Variable Anterior Segment Dysgenesis and Cardiac Anomalies Caused by a Novel Truncating Variant of FOXC1

Abstract

Anterior segment dysgenesis (ASD) encompasses a wide spectrum of developmental abnormalities of the anterior ocular segment, including congenital cataract, iris hypoplasia, aniridia, iridocorneal synechiae, as well as Peters, Axenfeld, and Rieger anomalies. Here, we report a large five-generation Caucasian family exhibiting atypical syndromic ASD segregating with a novel truncating variant of FOXC1. The family history is consistent with highly variable autosomal dominant symptoms including isolated glaucoma, iris hypoplasia, aniridia, cataract, hypothyroidism, and congenital heart anomalies. Whole-exome sequencing revealed a novel variant [c.313_314insA; p.(Tyr105*)] in FOXC1 that disrupts the α-helical region of the DNA-binding forkhead box domain. In vitro studies using a heterologous cell system revealed aberrant cytoplasmic localization of FOXC1 harboring the Tyr105* variant, likely precluding downstream transcription function. Meta-analysis of the literature highlighted the intrafamilial variability related to FOXC1 truncating alleles. This study highlights the clinical variability in ASD and signifies the importance of combining both clinical and molecular analysis approaches to establish a complete diagnosis.

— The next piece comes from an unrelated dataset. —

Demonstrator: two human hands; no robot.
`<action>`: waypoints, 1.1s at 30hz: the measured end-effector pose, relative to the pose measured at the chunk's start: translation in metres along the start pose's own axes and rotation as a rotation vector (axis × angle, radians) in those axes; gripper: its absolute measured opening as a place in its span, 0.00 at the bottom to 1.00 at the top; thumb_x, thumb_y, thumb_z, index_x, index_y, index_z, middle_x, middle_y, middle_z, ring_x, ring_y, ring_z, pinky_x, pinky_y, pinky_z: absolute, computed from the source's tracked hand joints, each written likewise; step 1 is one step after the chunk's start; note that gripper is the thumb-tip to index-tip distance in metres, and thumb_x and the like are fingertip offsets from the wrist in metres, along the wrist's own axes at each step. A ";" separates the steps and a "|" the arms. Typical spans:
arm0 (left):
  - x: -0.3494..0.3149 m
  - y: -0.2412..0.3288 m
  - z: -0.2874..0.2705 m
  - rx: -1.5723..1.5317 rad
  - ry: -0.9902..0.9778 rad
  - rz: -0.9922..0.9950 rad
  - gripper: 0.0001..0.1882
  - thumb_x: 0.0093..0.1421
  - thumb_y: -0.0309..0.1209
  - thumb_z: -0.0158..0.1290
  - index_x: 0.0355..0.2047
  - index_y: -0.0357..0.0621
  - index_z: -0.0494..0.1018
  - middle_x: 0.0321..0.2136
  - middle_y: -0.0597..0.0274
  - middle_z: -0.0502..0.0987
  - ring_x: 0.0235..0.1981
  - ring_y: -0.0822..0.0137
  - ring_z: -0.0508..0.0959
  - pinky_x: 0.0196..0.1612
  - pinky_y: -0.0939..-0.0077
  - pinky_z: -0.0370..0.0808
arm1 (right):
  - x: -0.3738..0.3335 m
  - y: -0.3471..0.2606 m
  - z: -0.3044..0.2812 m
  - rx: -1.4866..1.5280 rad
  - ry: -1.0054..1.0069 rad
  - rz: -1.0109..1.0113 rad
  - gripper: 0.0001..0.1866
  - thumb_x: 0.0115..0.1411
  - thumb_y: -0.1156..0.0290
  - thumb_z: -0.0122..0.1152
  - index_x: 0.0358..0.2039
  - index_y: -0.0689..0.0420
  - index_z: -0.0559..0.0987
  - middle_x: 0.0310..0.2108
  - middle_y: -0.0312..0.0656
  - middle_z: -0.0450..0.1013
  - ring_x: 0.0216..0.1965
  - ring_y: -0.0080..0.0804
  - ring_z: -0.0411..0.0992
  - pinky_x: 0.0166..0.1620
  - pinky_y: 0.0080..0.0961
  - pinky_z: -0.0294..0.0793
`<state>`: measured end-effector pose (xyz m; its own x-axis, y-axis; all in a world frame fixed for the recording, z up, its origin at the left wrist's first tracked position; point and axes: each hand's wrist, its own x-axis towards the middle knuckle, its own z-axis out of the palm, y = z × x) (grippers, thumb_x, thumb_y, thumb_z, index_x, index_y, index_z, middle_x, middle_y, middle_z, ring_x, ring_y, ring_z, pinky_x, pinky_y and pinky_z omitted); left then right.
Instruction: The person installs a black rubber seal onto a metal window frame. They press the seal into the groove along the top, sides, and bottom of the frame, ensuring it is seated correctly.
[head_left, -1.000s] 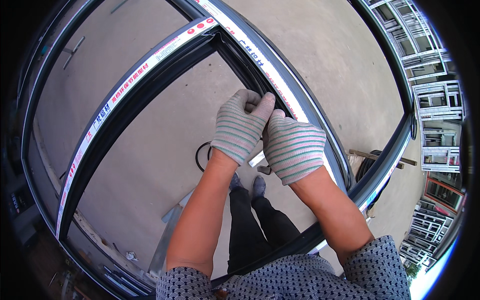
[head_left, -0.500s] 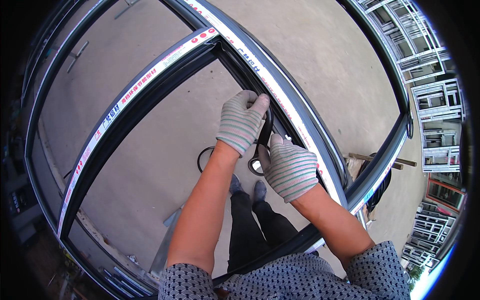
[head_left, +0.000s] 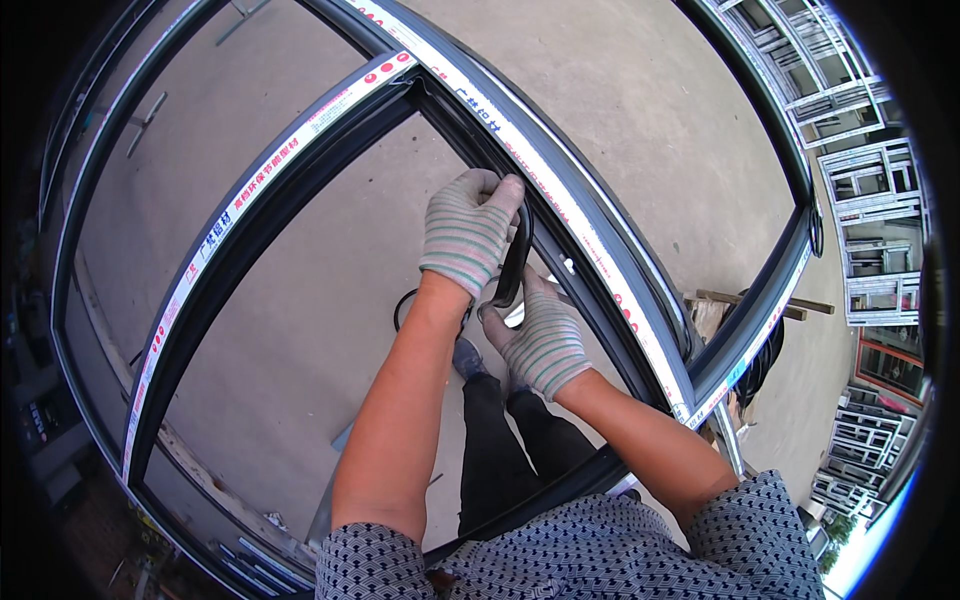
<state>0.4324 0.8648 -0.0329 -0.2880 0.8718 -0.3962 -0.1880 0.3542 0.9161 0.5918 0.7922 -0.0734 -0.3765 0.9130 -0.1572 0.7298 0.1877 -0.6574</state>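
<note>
A black rubber sealing strip [head_left: 517, 255] bends down from the inner edge of a large dark metal frame [head_left: 590, 255], whose face has white printed film on it. My left hand [head_left: 468, 228], in a striped knit glove, is closed on the strip beside the frame's inner groove, thumb uppermost. Below it, my right hand [head_left: 543, 340], gloved alike, has its thumb and fingers around the strip's lower stretch. A small bright patch shows between them; I cannot make out what it is. Part of a thin black loop hangs left of my left wrist.
A crossbar [head_left: 270, 175] with printed film joins the frame on the left. My legs [head_left: 490, 450] stand inside the frame opening. Stacked metal frames [head_left: 880, 215] line the right side. Wooden pieces [head_left: 790, 303] and a black coil [head_left: 765, 355] lie beyond the frame's right corner.
My right hand has moved left and slightly down, off the frame's edge, toward the strip below my left hand. My left hand has shifted slightly left and up, still holding the strip.
</note>
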 end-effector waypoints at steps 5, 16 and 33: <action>0.002 0.002 -0.001 -0.007 -0.019 -0.021 0.15 0.69 0.38 0.64 0.40 0.37 0.80 0.23 0.66 0.79 0.20 0.78 0.77 0.22 0.82 0.72 | 0.015 0.013 0.020 0.370 -0.158 0.253 0.28 0.66 0.58 0.68 0.58 0.64 0.74 0.41 0.56 0.78 0.42 0.45 0.79 0.49 0.40 0.78; 0.005 -0.005 -0.005 -0.095 -0.056 -0.010 0.14 0.70 0.37 0.63 0.41 0.37 0.78 0.23 0.65 0.80 0.20 0.78 0.77 0.21 0.82 0.72 | -0.002 -0.044 -0.062 0.425 -0.136 0.433 0.22 0.76 0.57 0.58 0.49 0.69 0.76 0.21 0.45 0.75 0.20 0.36 0.75 0.26 0.34 0.76; -0.001 -0.007 0.003 -0.182 -0.027 0.068 0.14 0.73 0.34 0.58 0.42 0.32 0.78 0.24 0.62 0.80 0.22 0.76 0.78 0.26 0.80 0.76 | 0.053 -0.078 -0.110 -0.409 0.358 -0.403 0.31 0.63 0.64 0.72 0.60 0.69 0.74 0.52 0.63 0.77 0.50 0.56 0.78 0.54 0.45 0.80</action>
<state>0.4366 0.8619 -0.0391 -0.2808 0.9013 -0.3300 -0.3364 0.2296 0.9133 0.5778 0.8659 0.0502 -0.5036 0.7933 0.3423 0.7555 0.5965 -0.2709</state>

Keywords: FOXC1; anterior segment dysgenesis; in vitro studies; intrafamilial variability; novel variant; ophthalmic genetics.

Figure 1

(a) Numbered individuals received a dilated eye examination. The predominant phenotype was congenital glaucoma, while other ocular and nonocular abnormalities exhibited variable expression; (b) slit lamp analysis revealed multiple eye problems. The proband (IV-1) is a 38-year-old female with congenital glaucoma, bilateral iris hypoplasia, and hypothyroidism. Family history is consistent with a highly variable autosomal dominant condition that includes isolated glaucoma (III-01), iris hypoplasia (IV-01), aniridia (V-02), cataract, hypothyroidism, and congenital heart anomalies; (c) representative Sanger sequencing chromatograms of FOXC1 exon from a normal (V-1) and an affected (V-2) individuals of family LNG5, showing the c.313_314insA allele. All individuals included within the LNG5 pedigree were tested with Sanger sequencing to confirm segregation and full phenotypic penetrance; (d) schematic representation of FOXC1 gene and protein structure. Two nuclear localization signals (NLS1 and NLS2) are present at both ends of the DNA-binding forkhead box domain (FH). FOXC1 c.313_314insA [p.(Tyr105*)] disrupts the α-helical region of the FH domain and removes NLS2 along with the carboxy tail. H—Helix. B—β-sheets. W—Winged helix.

Figure 2

Representative images of COS-7 cells transiently transfected with tomato-tagged wild-type (WT) or FOXC1 constructs. As compared to WT-FOXC1, which is primarily localized in the nucleus, the truncated FOXC1 was also found in the cytoplasm. Scale bar—10 µm.

Figure 3

Prevalence of the commonly occurring clinical features among 56 individuals from 12 families affected with truncating variants of FOXC1 from Table 1 (n = 56 individuals).